Single-channel kinetics of the IK,ATP were measured at +8 and +18°C. Open-state probabilities (Po) and open-time distributions were obtained from 20-s recordings at -100 mV elicited at 30-s intervals. For Po determinations, the currents were sampled at 4 kHz and low-pass filtered at 2 kHz, while 10-kHz sampling rate was used for measuring rapid single-channel kinetics. Po was estimated by constructing amplitude histograms, which were fitted with Gaussian distributions using the log-likelihood method (TAC). In Po experiments, only membrane patches having either one or two channels (mean 1.2 ± 0.4) were accepted for analyses. Open-time and closed-time analyses were performed on patches, which had only a single open-current level. Open and closed times were detected with time-course fitting, and probability density functions (pdf) were analyzed from idealized data with Log-likelihood method on log (event times) (TACFIT). The kinetic model was assumed to be similar to mammals with three different closed states (2).

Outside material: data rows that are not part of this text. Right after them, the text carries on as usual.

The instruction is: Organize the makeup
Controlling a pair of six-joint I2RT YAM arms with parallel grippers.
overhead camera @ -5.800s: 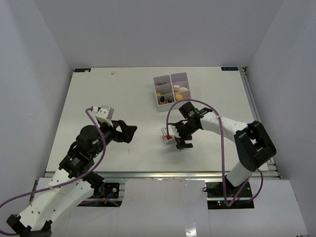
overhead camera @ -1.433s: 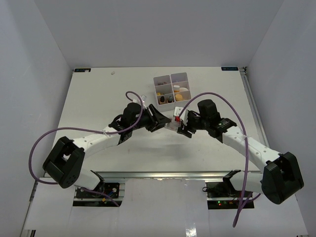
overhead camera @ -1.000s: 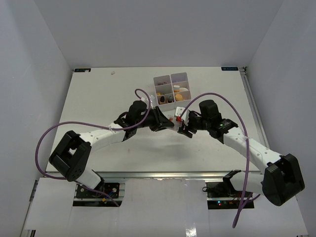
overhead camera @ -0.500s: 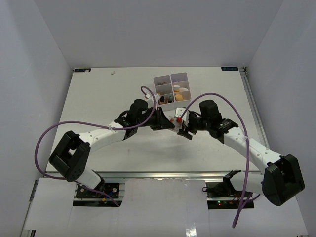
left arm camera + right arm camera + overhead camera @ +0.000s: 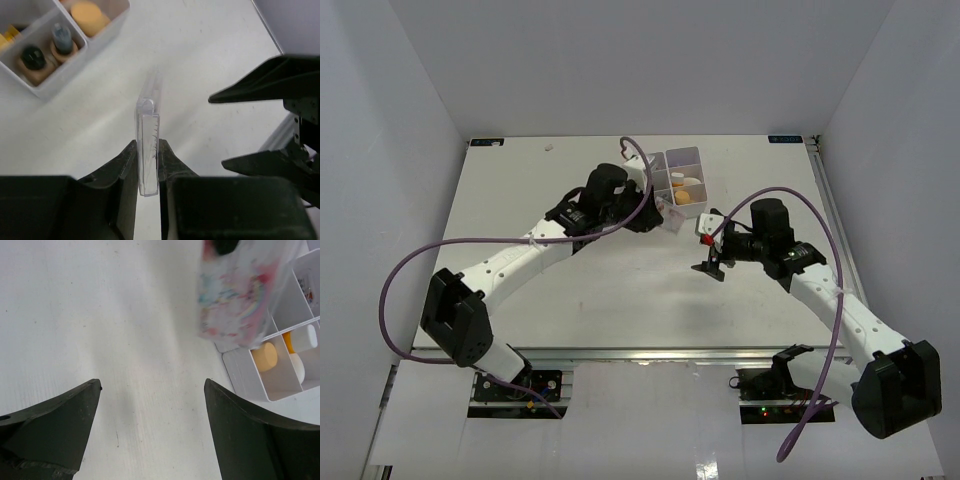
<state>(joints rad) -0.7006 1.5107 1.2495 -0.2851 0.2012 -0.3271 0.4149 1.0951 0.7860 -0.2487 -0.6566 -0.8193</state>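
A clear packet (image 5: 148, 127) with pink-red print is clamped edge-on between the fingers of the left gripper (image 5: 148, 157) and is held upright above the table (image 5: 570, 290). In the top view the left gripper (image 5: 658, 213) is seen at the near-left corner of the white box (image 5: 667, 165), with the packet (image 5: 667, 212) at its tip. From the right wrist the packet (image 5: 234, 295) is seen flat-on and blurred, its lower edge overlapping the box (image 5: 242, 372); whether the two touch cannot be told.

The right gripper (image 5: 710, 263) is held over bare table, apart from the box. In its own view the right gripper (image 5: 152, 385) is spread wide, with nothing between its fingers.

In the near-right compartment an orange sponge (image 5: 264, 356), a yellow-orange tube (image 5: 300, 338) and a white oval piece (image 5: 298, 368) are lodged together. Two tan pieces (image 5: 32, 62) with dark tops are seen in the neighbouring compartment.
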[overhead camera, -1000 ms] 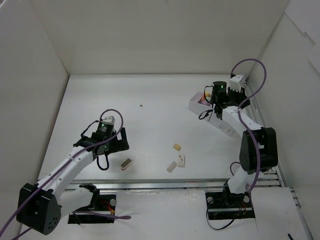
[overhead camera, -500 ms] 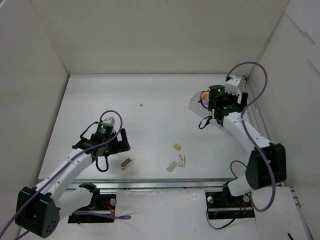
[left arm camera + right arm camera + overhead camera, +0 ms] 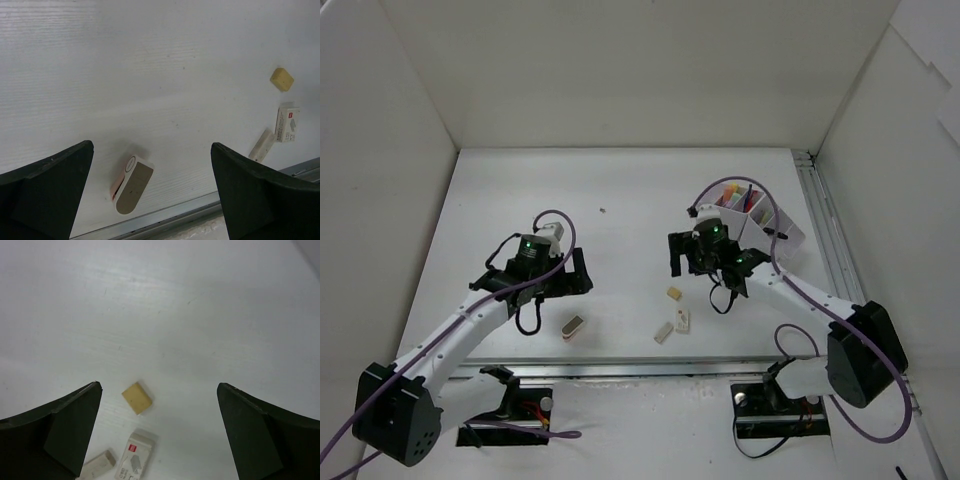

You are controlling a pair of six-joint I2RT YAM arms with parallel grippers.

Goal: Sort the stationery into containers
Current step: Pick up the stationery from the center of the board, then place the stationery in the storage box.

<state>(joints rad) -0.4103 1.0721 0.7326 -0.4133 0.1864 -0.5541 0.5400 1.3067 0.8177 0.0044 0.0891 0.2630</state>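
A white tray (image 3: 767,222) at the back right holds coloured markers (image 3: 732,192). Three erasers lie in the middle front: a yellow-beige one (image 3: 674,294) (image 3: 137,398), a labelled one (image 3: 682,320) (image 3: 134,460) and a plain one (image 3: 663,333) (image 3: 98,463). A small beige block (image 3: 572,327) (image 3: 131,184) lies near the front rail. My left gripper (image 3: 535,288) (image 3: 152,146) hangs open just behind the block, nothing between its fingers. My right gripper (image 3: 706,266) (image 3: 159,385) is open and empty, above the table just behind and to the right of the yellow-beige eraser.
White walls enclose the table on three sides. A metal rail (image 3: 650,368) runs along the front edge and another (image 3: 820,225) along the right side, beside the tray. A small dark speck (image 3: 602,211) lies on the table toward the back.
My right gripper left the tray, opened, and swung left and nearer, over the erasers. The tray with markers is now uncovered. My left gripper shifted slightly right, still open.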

Single-channel conductance was determined in inside-out patches by applying 5-s square pulses from -120 to +80 mV in 20-mV increments every 10 s from the holding potential of 0 mV. The single-channel conductance was calculated at negative voltages (-120-0 mV) where the I/V relation was linear. The slope conductance was first determined at +8°C, and then temperature was quickly changed from +8 to +18°C to obtain conductance at higher temperature for calculating the Q10 value. Single-channel conductance of the IK1 was obtained from cell-attached patches as by-product of the IK,ATP recordings before patch excision.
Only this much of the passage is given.